*TASK REQUIREMENTS:* Restate the entries below without a single change.

(Stored items from a collection)
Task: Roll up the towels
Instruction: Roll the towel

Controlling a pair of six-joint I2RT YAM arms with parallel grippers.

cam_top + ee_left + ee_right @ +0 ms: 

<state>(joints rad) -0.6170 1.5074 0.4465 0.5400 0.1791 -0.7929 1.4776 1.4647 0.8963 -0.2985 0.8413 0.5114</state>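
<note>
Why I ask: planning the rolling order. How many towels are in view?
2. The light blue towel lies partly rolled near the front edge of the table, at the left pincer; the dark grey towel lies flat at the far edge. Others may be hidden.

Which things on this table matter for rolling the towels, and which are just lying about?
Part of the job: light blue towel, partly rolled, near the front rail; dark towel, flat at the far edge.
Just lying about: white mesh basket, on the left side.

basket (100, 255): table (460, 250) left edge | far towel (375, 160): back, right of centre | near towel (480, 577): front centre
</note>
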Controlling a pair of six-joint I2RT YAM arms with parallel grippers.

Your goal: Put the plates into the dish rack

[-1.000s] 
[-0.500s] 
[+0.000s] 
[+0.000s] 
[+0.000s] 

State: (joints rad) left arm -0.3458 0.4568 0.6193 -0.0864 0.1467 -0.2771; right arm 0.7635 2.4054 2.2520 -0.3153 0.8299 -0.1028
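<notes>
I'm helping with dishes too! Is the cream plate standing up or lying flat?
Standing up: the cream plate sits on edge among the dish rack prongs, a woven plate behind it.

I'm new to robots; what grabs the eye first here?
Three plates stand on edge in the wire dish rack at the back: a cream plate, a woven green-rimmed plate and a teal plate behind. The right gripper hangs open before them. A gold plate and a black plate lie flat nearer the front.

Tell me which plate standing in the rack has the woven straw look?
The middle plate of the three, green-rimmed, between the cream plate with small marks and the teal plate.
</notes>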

*EXPECTED OUTPUT:*
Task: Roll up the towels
Instruction: Roll the towel

Controlling a pair of six-joint I2RT YAM arms with parallel grippers.

cam_top + ee_left + ee_right @ +0 ms: 

<state>(joints rad) -0.6170 1.5074 0.4465 0.5400 0.1791 -0.7929 1.4776 1.4647 0.8963 -0.2985 0.8413 0.5114</state>
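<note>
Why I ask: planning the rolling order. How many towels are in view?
2. The light blue towel lies partly rolled near the front edge of the table, at the left pincer; the dark grey towel lies flat at the far edge. Others may be hidden.

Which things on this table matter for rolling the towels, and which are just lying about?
Part of the job: light blue towel, partly rolled, near the front rail; dark towel, flat at the far edge.
Just lying about: white mesh basket, on the left side.

basket (100, 255): table (460, 250) left edge | far towel (375, 160): back, right of centre | near towel (480, 577): front centre
</note>
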Controlling a pair of six-joint I2RT YAM arms with parallel grippers.

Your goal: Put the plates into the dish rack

[-1.000s] 
[-0.500s] 
[+0.000s] 
[+0.000s] 
[+0.000s] 

State: (joints rad) left arm -0.3458 0.4568 0.6193 -0.0864 0.1467 -0.2771; right arm 0.7635 2.4054 2.2520 -0.3153 0.8299 -0.1028
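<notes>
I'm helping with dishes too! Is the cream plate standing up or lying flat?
Standing up: the cream plate sits on edge among the dish rack prongs, a woven plate behind it.

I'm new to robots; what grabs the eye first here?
Three plates stand on edge in the wire dish rack at the back: a cream plate, a woven green-rimmed plate and a teal plate behind. The right gripper hangs open before them. A gold plate and a black plate lie flat nearer the front.

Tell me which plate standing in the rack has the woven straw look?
The middle plate of the three, green-rimmed, between the cream plate with small marks and the teal plate.
</notes>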

No additional output is expected for this exercise.